L’exemple des menstruations suffira. Dans plusieurs de ses lettres, Marcelle Gauvreau se désole de l’ignorance des jeunes filles sur cette question. Son expérience personnelle, mais aussi celle des couventines qu’elle a croisées lors de ses années d’études lui apporte un matériel de première main que les lecteurs goûteront parfois avec surprise. Les pages qui dépeignent l’ingénuité des pensionnaires dans les couvents au moment des premières menstruations sont révélatrices des silences de toute une société sur le sujet. Pour elle, il est impardonnable que les parents et les religieuses éducatrices laissent vivre ces événements sans préparation adéquate. Ce faisant, on glane à travers ses écrits des éléments de l’atmosphère qui pesait sur ces sujets dans le Québec de l’époque. À ce chapitre, sa famille apparaît moins coincée, ce qui explique, en partie du moins, certaines de ses postures. L’espace qui m’est imparti ne me permet pas de traiter ici de tous les sujets qui traversent cette correspondance, mais mentionnons au passage que les pages sur la sexualité des femmes mariées valent le détour. Notons aussi que cette correspondance parle du concept d’agression sexuelle. Il est très intéressant, à la lumière des sensibilités actuelles sur ces questions, de reconnaître ce que les femmes de cette époque subissaient en silence.

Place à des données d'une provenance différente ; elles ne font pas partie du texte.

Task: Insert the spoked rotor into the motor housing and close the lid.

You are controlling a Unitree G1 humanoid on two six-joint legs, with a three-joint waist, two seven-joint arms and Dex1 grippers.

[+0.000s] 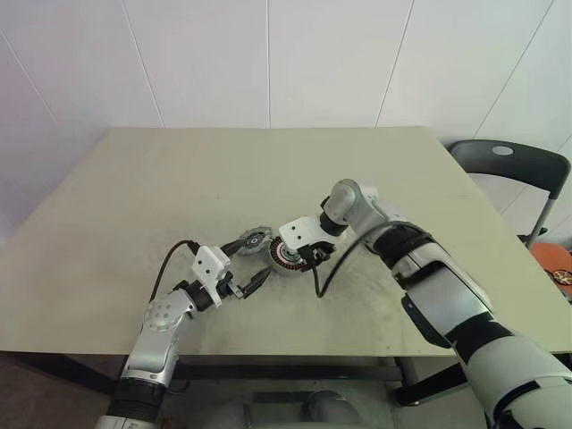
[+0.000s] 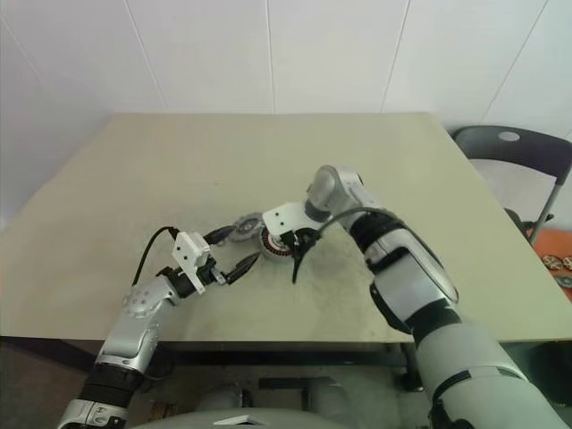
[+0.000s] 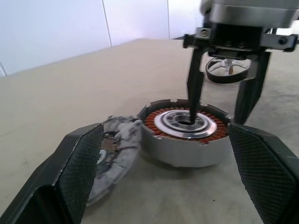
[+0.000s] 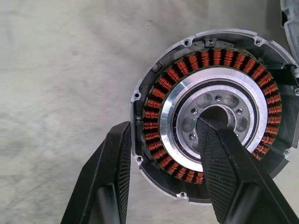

Ainsi, Lettres biologiques et Lettres au frère Marie-Victorin forment un incontournable diptyque. « Les « lettres biologiques » échangées entre les deux botanistes pendant près d’une décennie présentent un regard à la fois studieux et plein de tendresse sur les relations humaines » (p. 24). C’est une contribution majeure à l’histoire des sexualités, à l’histoire sociale, à l’histoire religieuse et à l’histoire des femmes. Les écrits de Marcelle Gauvreau sont d’une valeur équivalente à ceux de son mentor. Ils permettent de saisir de l’intérieur les combats et les questionnements qui pouvaient tarauder une femme de la classe moyenne à une époque où la morale chrétienne imposait une chape de plomb sur de telles questions. Il nous reste maintenant à espérer qu’après ces publications, Yves Gingras nous livre dans un avenir proche une biographie scientifique complète sur le père de La flore laurentienne. D’ici là, les lecteurs l’auront compris, on ne peut pas faire l’économie de la lecture des lettres de Marcelle Gauvreau.